04 de julho de 2019 | 03h00
Há batalhas que merecem ser travadas não apenas pelo objeto da disputa, mas também pela reafirmação de valores caros a seus contendores. Foi imbuído deste espírito que O Estado de S. Paulo decidiu prosseguir com a ação cível movida contra o jornal pelo empresário Fernando Sarney mesmo quando o autor optou pela desistência de seu pleito censório, em 18 de dezembro de 2009. Este jornal desde sempre quis ver a causa julgada em seu mérito, pois, além de lutar pelo direito de informar, o Estado luta pela liberdade e pelo direito da sociedade de ser informada. O esforço e a firmeza de propósito foram recompensados.
Desde então, o que se viu foi uma longa e tortuosa batalha jurídica até que, em outubro do ano passado, o ministro Ricardo Lewandowski, do Supremo Tribunal Federal (STF), cassasse a decisão liminar do TJDFT e remetesse o processo de volta à primeira instância do Distrito Federal para que o mérito da causa fosse julgado.

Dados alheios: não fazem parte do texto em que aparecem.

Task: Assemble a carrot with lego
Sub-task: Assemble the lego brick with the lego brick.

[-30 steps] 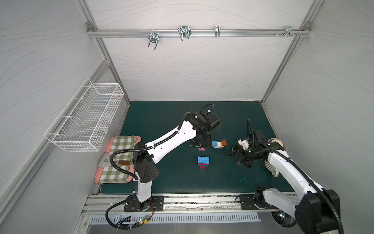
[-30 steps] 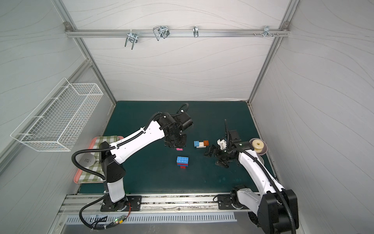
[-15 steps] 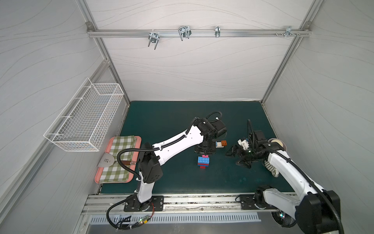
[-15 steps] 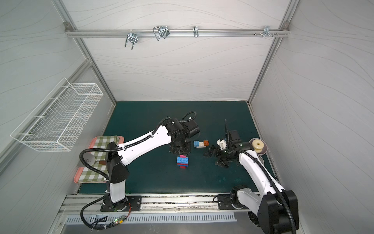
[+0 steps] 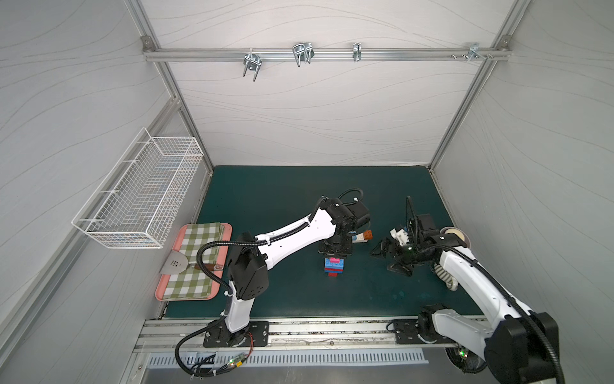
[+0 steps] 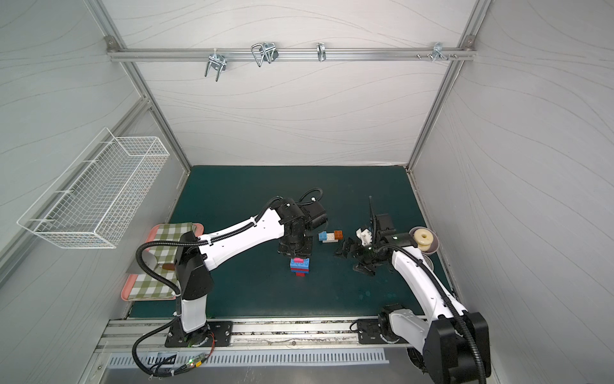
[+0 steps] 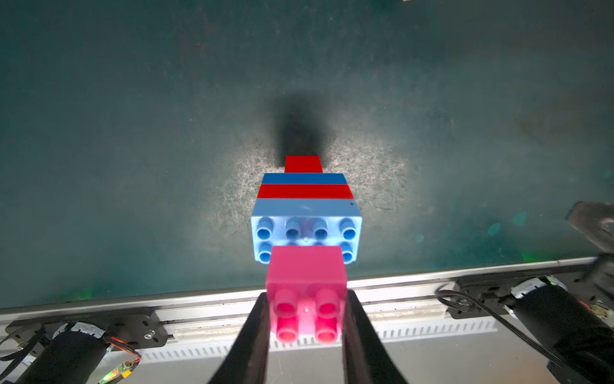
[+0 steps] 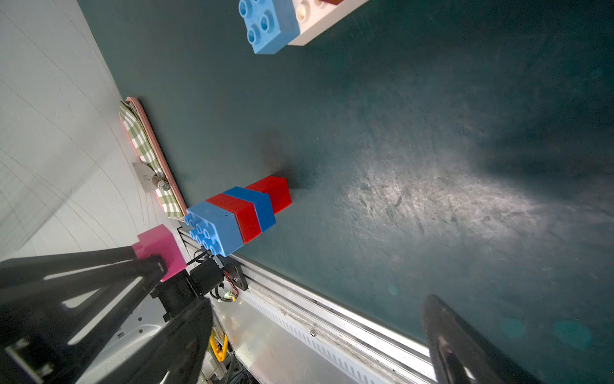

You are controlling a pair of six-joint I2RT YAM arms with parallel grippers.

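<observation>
Lying at the left of the matte green bench (image 5: pixel 282 199), a pink tray (image 5: pixel 161 292) carries a checked cloth (image 5: pixel 196 252). Mid-bench, the left tool (image 7: pixel 307 309) is clamped on a glossy pink brick (image 7: pixel 305 269). Its four round studs face the left wrist camera, while top views show only a sliver. Under it stands the carrot (image 5: pixel 334 266): a studded light-blue block, red and blue slabs, and a narrow red tip. Only the right wrist view shows a gap between them. Loose bricks (image 6: pixel 330 236) lie beside. The right tool (image 5: pixel 392 257) hangs, jaws apart.
</observation>
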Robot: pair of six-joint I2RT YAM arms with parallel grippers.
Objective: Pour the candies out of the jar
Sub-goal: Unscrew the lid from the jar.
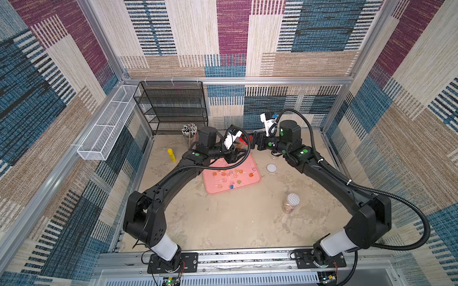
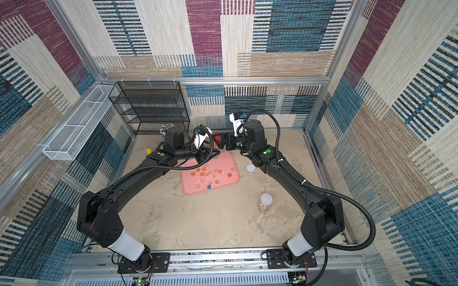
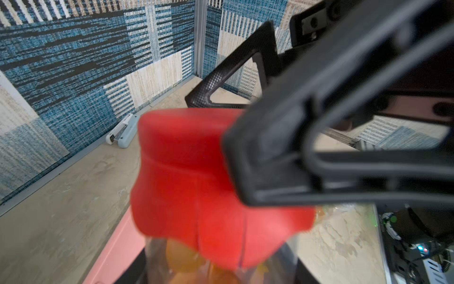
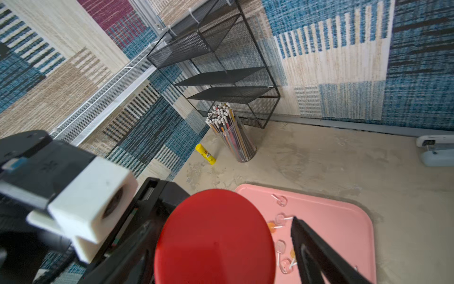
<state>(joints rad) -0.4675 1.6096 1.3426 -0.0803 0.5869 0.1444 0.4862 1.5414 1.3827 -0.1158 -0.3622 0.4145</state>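
Fig.: lid step of the pour. L gripper (image 1: pixel 232 156) is clenched on the body of a clear plastic jar (image 3: pixel 177 260) w/ a round red plastic lid (image 4: pixel 216 238), held above the far end of a flat pink tray w/ rounded corners (image 1: pixel 213 189). R gripper (image 1: pixel 254 143) straddles the lid w/ jaws spread. In the right wrist view we see a gap btwn one finger and the lid rim, so it is released, not gripping. Small lollipops w/ translucent orange, blue and yellow heads on white sticks (image 1: pixel 229 177) lie scattered on the tray; more orange heads show inside the jar, under the lid. We judge the task partly done, since the jar isn't empty and its mouth is capped. How tightly the lid is seated we can't tell. Next move, as we read it: R jaws close on the lid and draw it off along the jar axis while L holds firm, then L tips the mouth down over the tray. The long axis runs approx. from L gripper to R gripper, lid end toward R; how steeply it tilts we can't tell.
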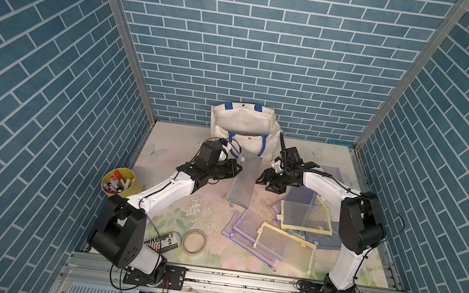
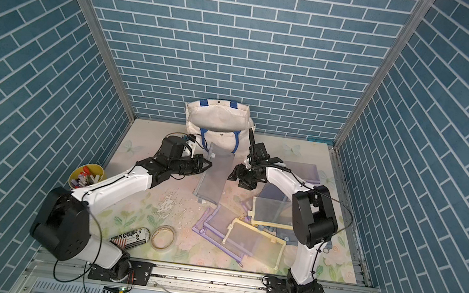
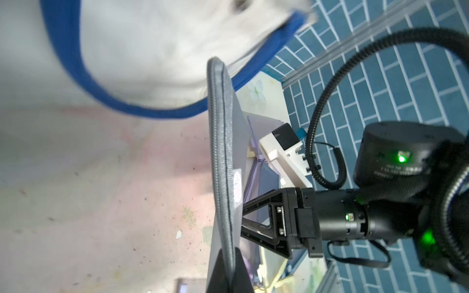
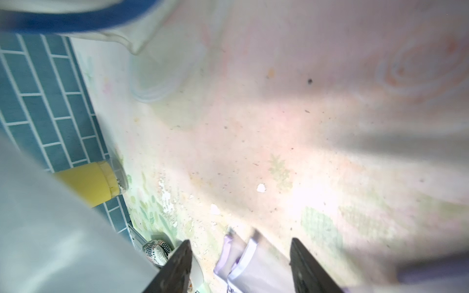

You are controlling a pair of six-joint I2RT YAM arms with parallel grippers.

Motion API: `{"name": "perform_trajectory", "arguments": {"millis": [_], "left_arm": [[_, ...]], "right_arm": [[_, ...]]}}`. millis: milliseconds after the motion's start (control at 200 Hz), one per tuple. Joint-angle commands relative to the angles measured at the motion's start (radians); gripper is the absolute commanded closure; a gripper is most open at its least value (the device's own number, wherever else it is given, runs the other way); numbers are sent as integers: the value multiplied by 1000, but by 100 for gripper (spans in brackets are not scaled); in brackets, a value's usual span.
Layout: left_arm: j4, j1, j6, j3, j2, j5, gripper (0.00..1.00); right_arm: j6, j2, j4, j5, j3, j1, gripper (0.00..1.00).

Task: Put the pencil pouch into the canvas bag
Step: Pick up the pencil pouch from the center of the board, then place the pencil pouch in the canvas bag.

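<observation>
My left hand (image 1: 237, 168) is clamped on the zipper edge of the grey pencil pouch (image 1: 245, 182), at its 9 o'clock side; my right hand (image 1: 263, 183) stands apart and empty at its 3 o'clock. The canvas bag (image 1: 242, 120) stands just beyond at 12 o'clock, mouth open. I judge I must lift the pouch above the front wall first, then lower it inside.

The canvas bag (image 1: 244, 124) stands at the tabletop's (image 1: 222, 253) back edge, with the pencil pouch (image 1: 245, 179) just before it. A cup (image 1: 117, 182) stands at the left edge, and other pouches (image 1: 304, 216) lie toward the right.
</observation>
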Motion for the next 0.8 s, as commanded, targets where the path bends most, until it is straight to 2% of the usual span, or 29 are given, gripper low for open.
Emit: {"name": "perform_trajectory", "arguments": {"millis": [0, 125, 250, 485, 660, 710, 795], "left_arm": [[-279, -16, 337, 114, -56, -123, 100], [-310, -21, 508, 296, -24, -166, 100], [-269, -23, 662, 510, 85, -198, 100], [-315, -42, 998, 1070, 452, -368, 100], [-413, -50, 1186, 1525, 744, -513, 100], [-409, -51, 1225, 1568, 793, -543, 100], [-344, -49, 1267, 1499, 799, -580, 100]], "right_arm": [[-67, -79, -132, 68, 105, -9, 37], [-91, -107, -209, 87, 183, -28, 37], [-100, -134, -259, 87, 224, -54, 37], [-126, -191, -329, 66, 218, -107, 37], [-136, -221, -342, 52, 180, -136, 37], [-139, -225, -341, 42, 170, -141, 38], [-147, -234, -338, 31, 146, -151, 38]]}}
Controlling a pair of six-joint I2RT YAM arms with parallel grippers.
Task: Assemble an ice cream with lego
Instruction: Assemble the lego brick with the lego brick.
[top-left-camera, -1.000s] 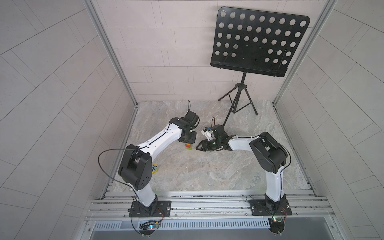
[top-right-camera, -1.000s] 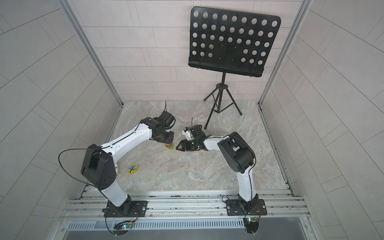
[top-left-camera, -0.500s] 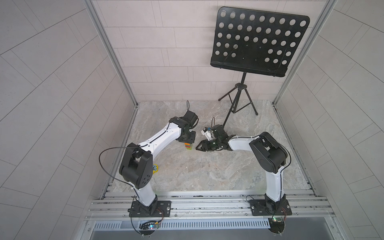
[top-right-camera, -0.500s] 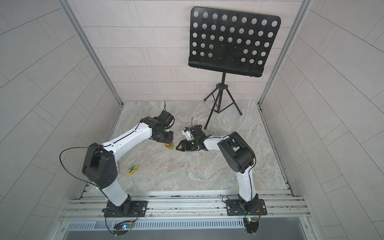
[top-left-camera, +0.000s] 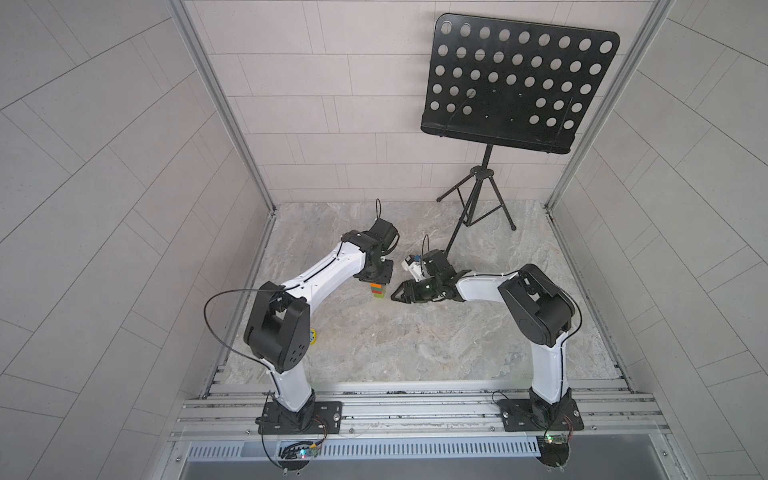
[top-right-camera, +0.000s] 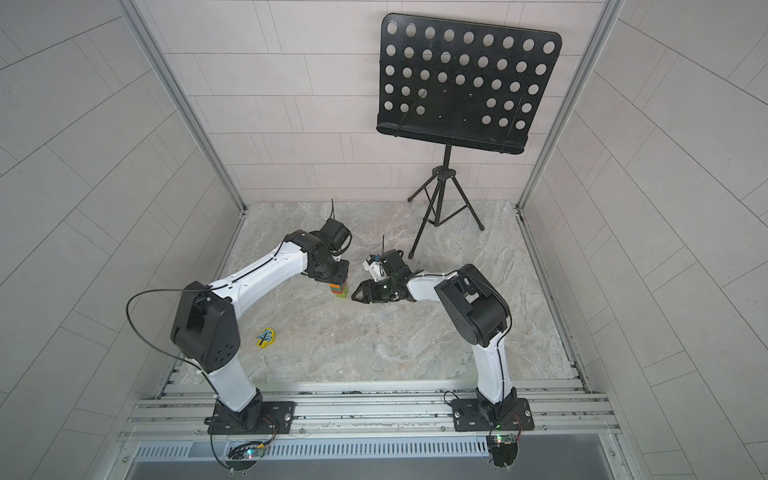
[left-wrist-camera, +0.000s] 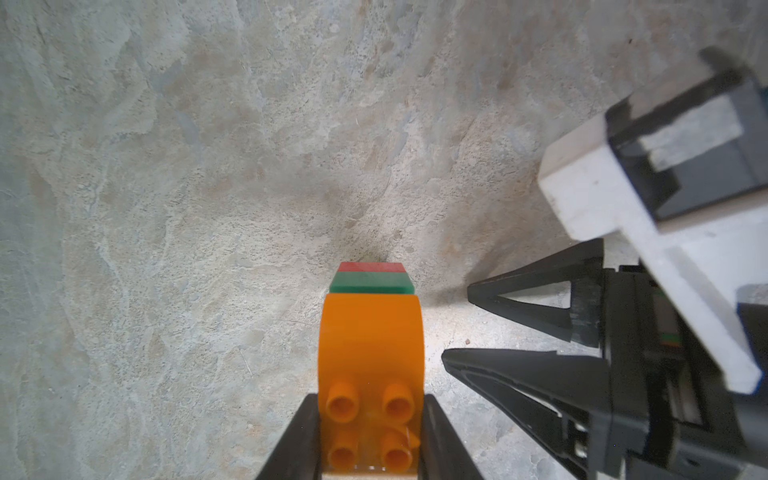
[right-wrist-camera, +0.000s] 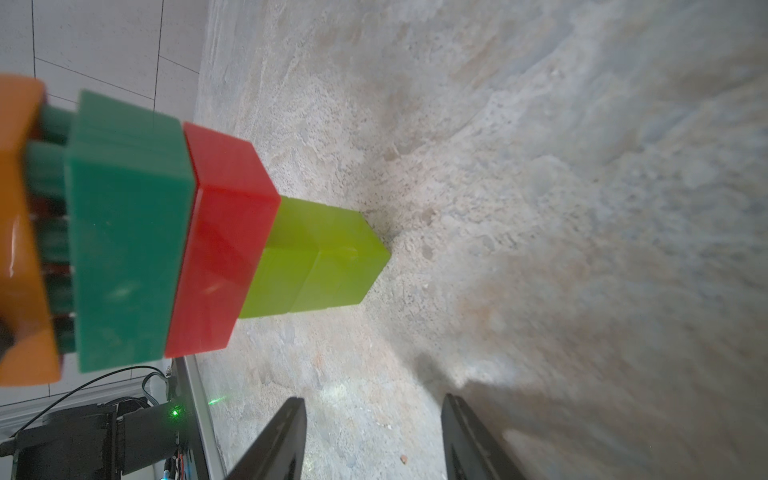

Na sentença, o juiz Atalá Correia escreveu que “não houve (por parte do jornal) divulgação de conversas estritamente particulares do autor, relacionadas à sua vida íntima e desconexas do interesse público”. Tudo o que este jornal publicou e pretendia publicar era, portanto, de interesse público. O juiz Correia afirmou ainda não ver no caso qualquer “situação excepcional” que ensejasse restrições à liberdade de informação.
A decisão da 12.ª Vara Cível de Brasília está em linha com o entendimento firmado pelo STF em 2009, segundo o qual “a plena liberdade de imprensa é categoria jurídica proibitiva de qualquer tipo de censura prévia”.
Quase uma década para que a liberdade de informação que a Constituição protege fosse reconhecida pelo Judiciário é tempo longo demais. Se algo bom pode ser tirado do episódio é o fato de a decisão chegar num momento em que a imprensa livre está sob ataque, no Brasil e em outros países. A decisão, neste sentido, é um bálsamo para os amantes da liberdade.
Não têm sido raras as investidas para calar veículos de imprensa, como esta de que oEstado foi vítima. Por mais ou menos tempo, a sociedade tem deixado de ser informada a contento sobre questões de seu interesse por força da ação de pessoas ou organizações que preferem a falsa segurança das sombras para fazer valer os seus interesses, em geral contrários aos da Nação. Aqui e ali, vicejam tentativas de impor censura e desqualificar órgãos de imprensa sempre que estes publicam aquilo que se quer manter escondido.
O Estado irá se insurgir, por meio dos instrumentos que as leis e a Constituição oferecem, contra toda e qualquer agressão à liberdade de imprensa. Assim tem sido há 144 anos, sem jamais vergar diante dos arroubos dos liberticidas.